There are some risk factors of thyroid cancer which are the following:
- Previous external irradiation
- History of cancer in the family
- predisposing genetic factors, ex. familial polyposis of the colon or Cowden's disease are associated with the risk of developing thyroid cancer
-resisting thyroid disease, a goiter, nodules
- hormonal factors and pregnancy, cancer is more present in females and so thyroid nodules develop more during pregnancy and with pregnancies and irradiations increases the risk.

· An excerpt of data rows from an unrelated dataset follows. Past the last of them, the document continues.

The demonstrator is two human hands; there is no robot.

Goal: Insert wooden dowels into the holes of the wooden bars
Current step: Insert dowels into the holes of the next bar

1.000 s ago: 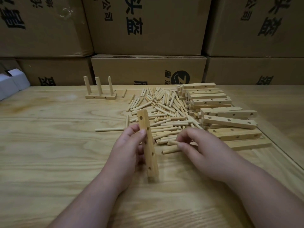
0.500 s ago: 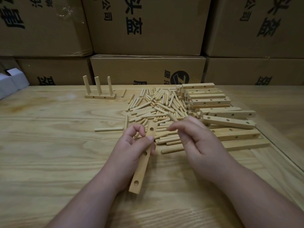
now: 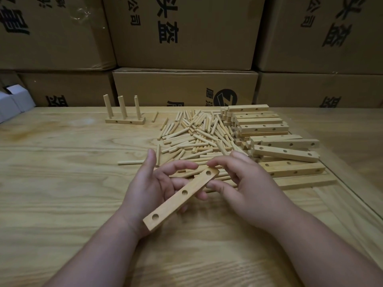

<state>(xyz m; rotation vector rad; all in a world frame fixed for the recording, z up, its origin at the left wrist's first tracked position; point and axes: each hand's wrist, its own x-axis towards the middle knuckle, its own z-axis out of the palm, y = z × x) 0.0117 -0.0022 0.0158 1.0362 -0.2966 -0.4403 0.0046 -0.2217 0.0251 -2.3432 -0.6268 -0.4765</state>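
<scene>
Our left hand (image 3: 154, 189) holds a three-hole wooden bar (image 3: 182, 198) near the bench's (image 3: 62, 183) front edge; our right hand (image 3: 246, 183), fingers curled, touches its far end.

Bar (image 3: 180, 199) in the near middle: pale honey wood, three holes showing as darker brown dots. Dowel pile (image 3: 195, 135) further back: light tan, uniform. Stacked bars (image 3: 269, 139) on the right: same pale wood, small dark holes along the faces. Finished piece (image 3: 125, 120) far left: matching light tan bar and three pegs. Table (image 3: 62, 183): yellowish-blond wood with strong wavy brown grain. Cartons (image 3: 184, 32) at the back: plain brown cardboard, black printed characters, one black round logo. Small boxes (image 3: 14, 101) far left: white.
</scene>
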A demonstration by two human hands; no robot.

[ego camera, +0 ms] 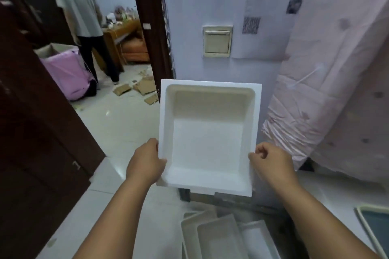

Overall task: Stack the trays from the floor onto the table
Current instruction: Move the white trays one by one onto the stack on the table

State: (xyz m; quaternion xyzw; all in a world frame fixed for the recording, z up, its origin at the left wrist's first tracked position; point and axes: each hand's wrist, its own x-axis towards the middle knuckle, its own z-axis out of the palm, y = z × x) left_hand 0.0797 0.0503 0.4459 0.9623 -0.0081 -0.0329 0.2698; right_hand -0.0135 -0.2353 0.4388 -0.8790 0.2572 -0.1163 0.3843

- intake of excessive iodine (see populations of Hawaii and Iceland)
- factors linked to the diet
- 70% of the cancer is papillary carcinoma, especially in areas with sufficient iodine intake, and the best prognosis quoad vitam is the classical variant and the capsule form and follicular, ie the most defined histologically speaking forms. It is important to have performed a good histological examination and to have considered the invasion of the vascular structures, as in these cases the tumor is understood to be widespread at a distance. Hence the importance of a histological examination performed with all the attention that the case deserves.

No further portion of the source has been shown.